Copy exactly the lines of the records below, and only those lines, beginning with the line that contains "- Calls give" and ending with the line that contains "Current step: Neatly".

*** RECORDS SHOWN ***

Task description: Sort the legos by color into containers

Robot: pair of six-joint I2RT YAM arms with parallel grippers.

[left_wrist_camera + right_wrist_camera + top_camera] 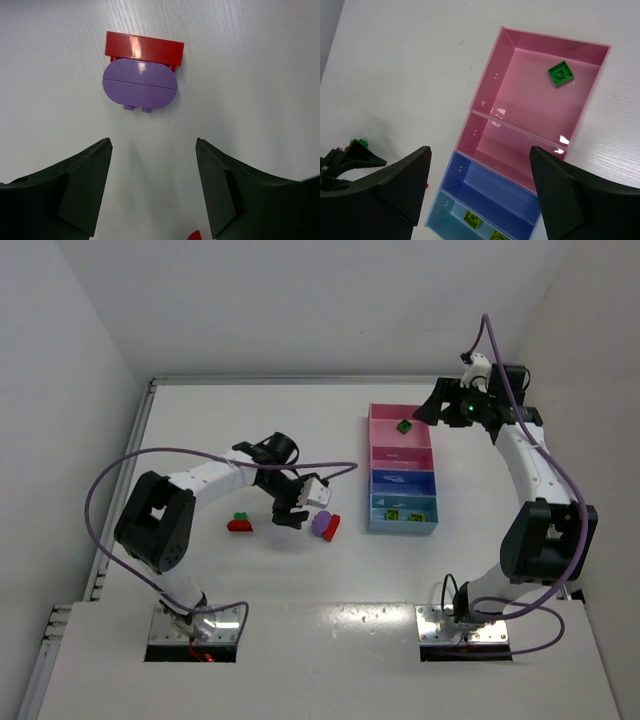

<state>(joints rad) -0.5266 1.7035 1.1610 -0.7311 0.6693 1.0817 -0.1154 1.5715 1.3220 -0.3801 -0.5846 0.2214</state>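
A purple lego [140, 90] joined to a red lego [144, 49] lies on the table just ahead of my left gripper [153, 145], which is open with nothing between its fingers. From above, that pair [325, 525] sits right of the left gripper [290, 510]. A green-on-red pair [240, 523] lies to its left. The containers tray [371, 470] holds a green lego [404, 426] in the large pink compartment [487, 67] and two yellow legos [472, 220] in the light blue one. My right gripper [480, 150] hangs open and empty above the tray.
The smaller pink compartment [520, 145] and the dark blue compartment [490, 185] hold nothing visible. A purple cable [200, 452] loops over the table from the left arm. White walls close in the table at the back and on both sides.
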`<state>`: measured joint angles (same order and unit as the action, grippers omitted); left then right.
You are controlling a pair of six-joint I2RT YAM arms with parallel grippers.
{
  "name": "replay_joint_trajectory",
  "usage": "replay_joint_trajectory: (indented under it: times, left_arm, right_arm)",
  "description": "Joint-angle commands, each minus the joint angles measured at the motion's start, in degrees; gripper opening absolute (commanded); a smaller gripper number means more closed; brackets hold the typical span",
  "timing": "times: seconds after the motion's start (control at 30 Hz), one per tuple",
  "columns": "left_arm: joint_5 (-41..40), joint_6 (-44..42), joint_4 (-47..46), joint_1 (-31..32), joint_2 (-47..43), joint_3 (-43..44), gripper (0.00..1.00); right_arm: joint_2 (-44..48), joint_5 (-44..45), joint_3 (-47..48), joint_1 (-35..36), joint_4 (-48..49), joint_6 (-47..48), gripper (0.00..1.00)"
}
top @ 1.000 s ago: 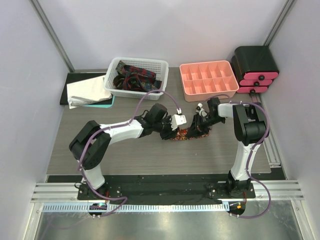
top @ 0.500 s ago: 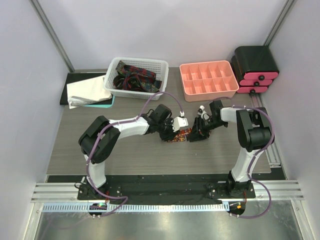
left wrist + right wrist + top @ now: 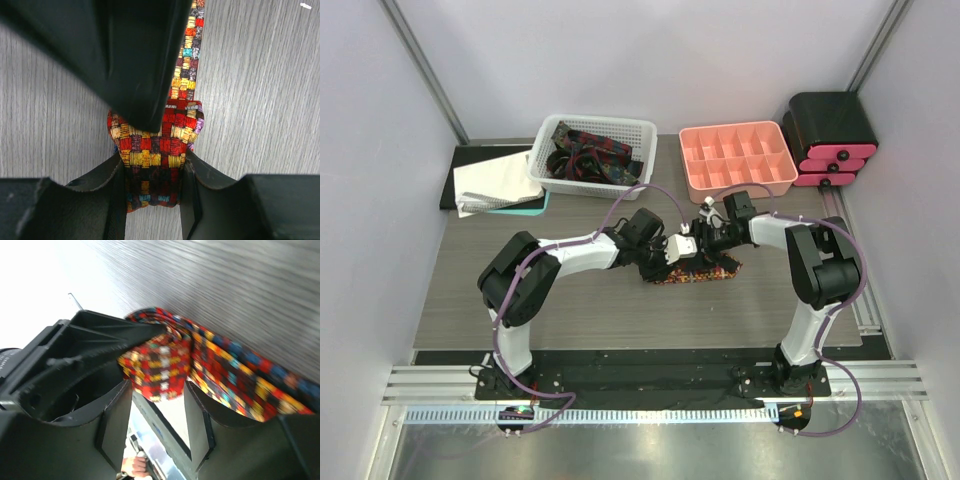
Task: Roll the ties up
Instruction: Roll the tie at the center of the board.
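Seen from above, the left gripper (image 3: 665,262) and the right gripper (image 3: 705,243) are meeting nose to nose over the grey table (image 3: 570,300). A red patterned tie (image 3: 712,272) is lying beneath them as a short strip. More ties (image 3: 588,152) are sitting tangled in a white basket (image 3: 620,130) at the back, next to a pink tray (image 3: 737,160).

In the left wrist view, the left gripper (image 3: 152,161) is pinching the rolled end of the red patterned tie (image 3: 155,142) from both sides (the loose tail is running away across the wood grain). The right gripper (image 3: 135,55) is looming dark just above the roll.

In the right wrist view, the right gripper (image 3: 157,390) is standing with its jaws parted and gripping nothing. The rolled end is sitting just at its fingertips, against the left gripper (image 3: 75,350).
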<state>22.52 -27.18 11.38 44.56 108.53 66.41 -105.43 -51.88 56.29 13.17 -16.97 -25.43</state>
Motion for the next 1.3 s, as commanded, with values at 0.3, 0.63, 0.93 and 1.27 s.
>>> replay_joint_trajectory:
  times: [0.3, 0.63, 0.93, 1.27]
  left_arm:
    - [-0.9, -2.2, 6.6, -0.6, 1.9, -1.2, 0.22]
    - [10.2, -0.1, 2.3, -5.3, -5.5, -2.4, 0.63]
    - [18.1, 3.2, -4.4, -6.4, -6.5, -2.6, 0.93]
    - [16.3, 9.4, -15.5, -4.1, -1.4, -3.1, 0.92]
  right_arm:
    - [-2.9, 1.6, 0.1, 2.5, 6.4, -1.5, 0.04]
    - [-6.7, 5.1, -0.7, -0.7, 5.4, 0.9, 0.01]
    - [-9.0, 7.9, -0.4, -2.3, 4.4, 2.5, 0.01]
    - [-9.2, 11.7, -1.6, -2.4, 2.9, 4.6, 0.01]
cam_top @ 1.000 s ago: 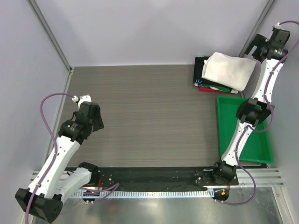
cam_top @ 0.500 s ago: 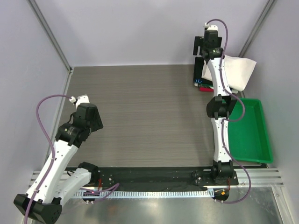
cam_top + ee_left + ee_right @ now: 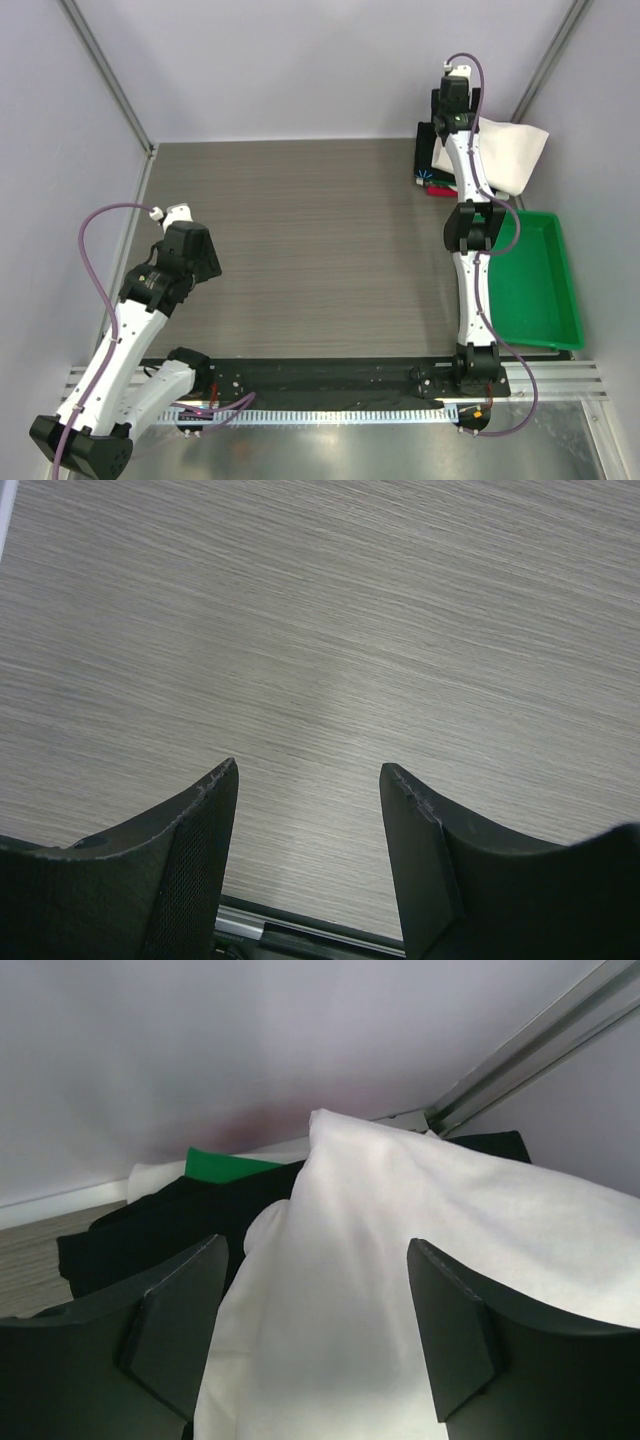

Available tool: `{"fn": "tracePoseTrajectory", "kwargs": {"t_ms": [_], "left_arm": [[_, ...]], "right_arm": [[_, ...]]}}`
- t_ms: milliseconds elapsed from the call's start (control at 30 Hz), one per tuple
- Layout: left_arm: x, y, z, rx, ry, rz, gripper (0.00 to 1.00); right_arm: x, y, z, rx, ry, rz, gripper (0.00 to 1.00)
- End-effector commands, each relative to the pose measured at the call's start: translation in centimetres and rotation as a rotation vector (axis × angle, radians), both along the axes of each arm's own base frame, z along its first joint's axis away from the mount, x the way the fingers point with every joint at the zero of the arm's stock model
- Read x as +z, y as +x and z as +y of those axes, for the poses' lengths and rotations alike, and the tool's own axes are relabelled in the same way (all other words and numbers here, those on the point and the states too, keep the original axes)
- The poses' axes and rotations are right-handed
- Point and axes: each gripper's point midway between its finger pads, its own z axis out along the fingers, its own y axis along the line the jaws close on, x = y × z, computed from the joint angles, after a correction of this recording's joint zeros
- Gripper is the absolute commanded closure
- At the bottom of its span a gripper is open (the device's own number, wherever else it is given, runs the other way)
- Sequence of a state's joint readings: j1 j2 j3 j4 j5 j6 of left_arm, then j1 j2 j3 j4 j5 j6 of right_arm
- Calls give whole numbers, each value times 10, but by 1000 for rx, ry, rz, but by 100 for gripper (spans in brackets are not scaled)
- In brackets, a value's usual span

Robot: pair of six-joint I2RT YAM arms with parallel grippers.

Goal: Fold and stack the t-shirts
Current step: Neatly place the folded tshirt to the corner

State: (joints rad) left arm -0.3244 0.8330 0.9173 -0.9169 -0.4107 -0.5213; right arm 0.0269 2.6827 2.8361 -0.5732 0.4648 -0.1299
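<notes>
I see a plain white tee (image 3: 512, 152) topping a black tee (image 3: 160, 1228), a green tee (image 3: 228, 1168) and a red tee (image 3: 438, 191). The tray (image 3: 545, 290) is bright green; the table (image 3: 330, 610) shows grey wood-grain streaks.

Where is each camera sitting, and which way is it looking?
Top camera: high above and behind the arms, looking down at the table; the left arm and right arm show whole.
Left wrist camera: on the left arm, looking down at the table; the open left tool shows.
Right wrist camera: on the right arm, looking across the white t-shirt toward the back wall; the open right tool shows.
Shared: the top and right wrist views both show the t-shirt pile in the far right corner.
</notes>
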Motion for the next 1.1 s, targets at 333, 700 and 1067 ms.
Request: {"fn": "tracePoseTrajectory", "kwargs": {"t_ms": [333, 700, 1067], "left_arm": [[6, 7, -1, 5, -11, -38, 40], [7, 6, -1, 7, -13, -44, 40], [10, 5, 1, 17, -14, -56, 40]], "right_arm": [[-11, -1, -12, -40, -31, 16, 77], [26, 2, 40, 121, 15, -35, 99], [50, 0, 97, 239, 43, -69, 99]]}}
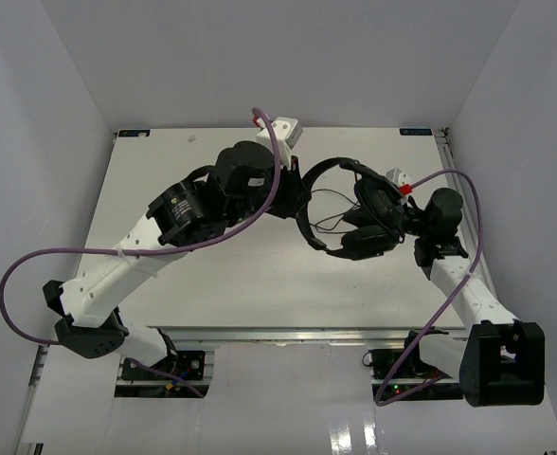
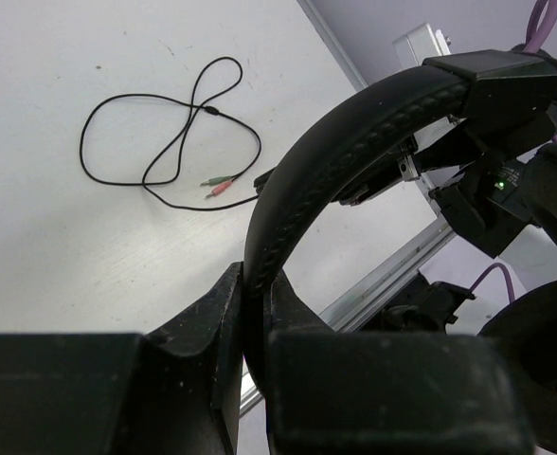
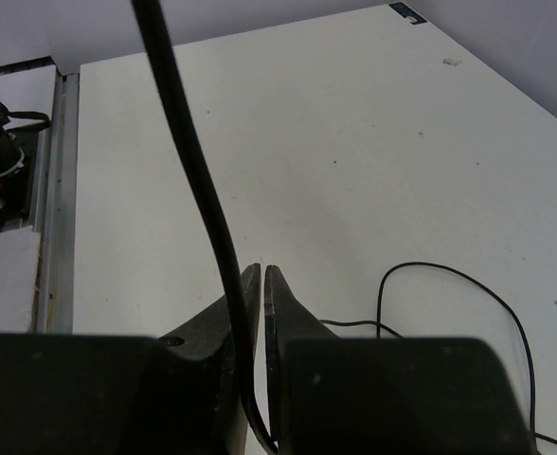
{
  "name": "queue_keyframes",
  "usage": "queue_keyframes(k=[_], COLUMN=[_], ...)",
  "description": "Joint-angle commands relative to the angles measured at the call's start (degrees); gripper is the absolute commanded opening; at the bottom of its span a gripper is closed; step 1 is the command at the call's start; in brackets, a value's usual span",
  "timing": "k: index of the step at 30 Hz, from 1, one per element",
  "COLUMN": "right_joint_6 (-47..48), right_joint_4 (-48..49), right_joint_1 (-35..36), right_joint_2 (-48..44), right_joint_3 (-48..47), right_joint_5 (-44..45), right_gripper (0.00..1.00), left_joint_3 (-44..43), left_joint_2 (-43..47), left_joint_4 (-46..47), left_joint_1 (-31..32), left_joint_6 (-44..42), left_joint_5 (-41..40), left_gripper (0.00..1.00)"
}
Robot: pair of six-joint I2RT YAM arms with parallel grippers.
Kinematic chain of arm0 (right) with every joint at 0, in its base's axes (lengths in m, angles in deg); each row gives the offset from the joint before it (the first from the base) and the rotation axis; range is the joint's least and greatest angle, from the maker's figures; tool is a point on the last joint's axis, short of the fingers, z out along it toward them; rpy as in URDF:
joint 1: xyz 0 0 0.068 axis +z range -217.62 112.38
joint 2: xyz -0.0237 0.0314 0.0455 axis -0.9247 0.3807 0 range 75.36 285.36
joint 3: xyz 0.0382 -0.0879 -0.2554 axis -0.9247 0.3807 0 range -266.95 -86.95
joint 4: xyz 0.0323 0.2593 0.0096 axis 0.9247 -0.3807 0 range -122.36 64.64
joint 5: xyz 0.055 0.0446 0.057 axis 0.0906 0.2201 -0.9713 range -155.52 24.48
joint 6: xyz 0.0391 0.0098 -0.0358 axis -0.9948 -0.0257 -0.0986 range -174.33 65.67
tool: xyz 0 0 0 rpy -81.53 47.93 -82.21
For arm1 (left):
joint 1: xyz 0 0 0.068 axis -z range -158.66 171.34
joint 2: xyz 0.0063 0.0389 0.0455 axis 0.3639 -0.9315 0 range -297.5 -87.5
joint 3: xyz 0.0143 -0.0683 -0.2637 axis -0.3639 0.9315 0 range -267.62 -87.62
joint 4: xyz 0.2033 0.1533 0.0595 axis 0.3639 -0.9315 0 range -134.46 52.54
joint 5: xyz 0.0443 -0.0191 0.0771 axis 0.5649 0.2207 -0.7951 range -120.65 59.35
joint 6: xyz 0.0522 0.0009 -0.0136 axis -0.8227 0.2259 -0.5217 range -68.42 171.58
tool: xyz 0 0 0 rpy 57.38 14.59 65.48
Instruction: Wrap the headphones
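The black headphones [image 1: 354, 213] hang over the table's middle. Their headband [image 1: 309, 194] arcs left and both earcups [image 1: 373, 223] sit at the right. My left gripper [image 1: 296, 201] is shut on the headband [image 2: 354, 133], which runs up from between its jaws [image 2: 257, 275]. My right gripper [image 1: 406, 216] is beside the earcups, and its jaws [image 3: 262, 270] are closed to a sliver. A black strand [image 3: 193, 161], seemingly the cable, is pinched low between them. The rest of the thin cable [image 2: 165, 142] lies looped on the table, with its red and green plugs [image 2: 220, 185] at the end.
Thick purple robot cables [image 1: 260, 204] loop over both arms. A small white box [image 1: 283, 128] sits at the table's far edge. A white block with a red part [image 1: 400, 180] lies just behind the earcups. The table's metal front rail [image 2: 402, 270] is close.
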Motion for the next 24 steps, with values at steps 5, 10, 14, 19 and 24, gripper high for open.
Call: queue_keyframes(k=[5, 10, 14, 19, 24], right_joint_6=[-19.1, -28.7, -31.4, -29.9, -27.4], right_joint_4=[20.5, 33.0, 35.6, 34.9, 31.6], right_joint_1=[0.1, 0.7, 2.4, 5.9, 7.8], right_joint_2=[3.4, 5.8, 6.1, 4.4, 3.0], right_joint_3=[0.6, 2.0, 2.4, 4.3, 4.2], right_joint_5=[-3.4, -3.4, -3.4, -2.7, -2.3], right_gripper=[0.15, 0.14, 0.13, 0.15, 0.15], left_joint_3=[1.6, 3.2, 2.8, 2.8, 2.6], left_joint_2=[1.7, 1.7, 1.4, 1.1, 0.3], left_joint_4=[12.4, 18.5, 21.8, 26.3, 30.4], left_joint_1=[0.1, 0.1, 0.1, 0.0, 0.1], left_joint_6=[4.4, 6.3, 7.3, 7.6, 8.2], left_joint_5=[-3.9, -7.1, -10.7, -16.5, -20.0], left_gripper=[0.0, 0.0, 0.0, 0.0, 0.0])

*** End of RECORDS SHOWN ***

■ RESPONSE AREA ■
- Calls give whole numbers, each value times 10, but by 1000 for rx, ry, rz, but by 100 for gripper (spans in brackets are not scaled)
- In brackets, a value's usual span

Robot: pair of six-joint I2RT YAM arms with parallel grippers.

Goal: Fold and stack the t-shirts
Current step: Neatly place the folded tshirt to the corner

This completes the response to the exercise.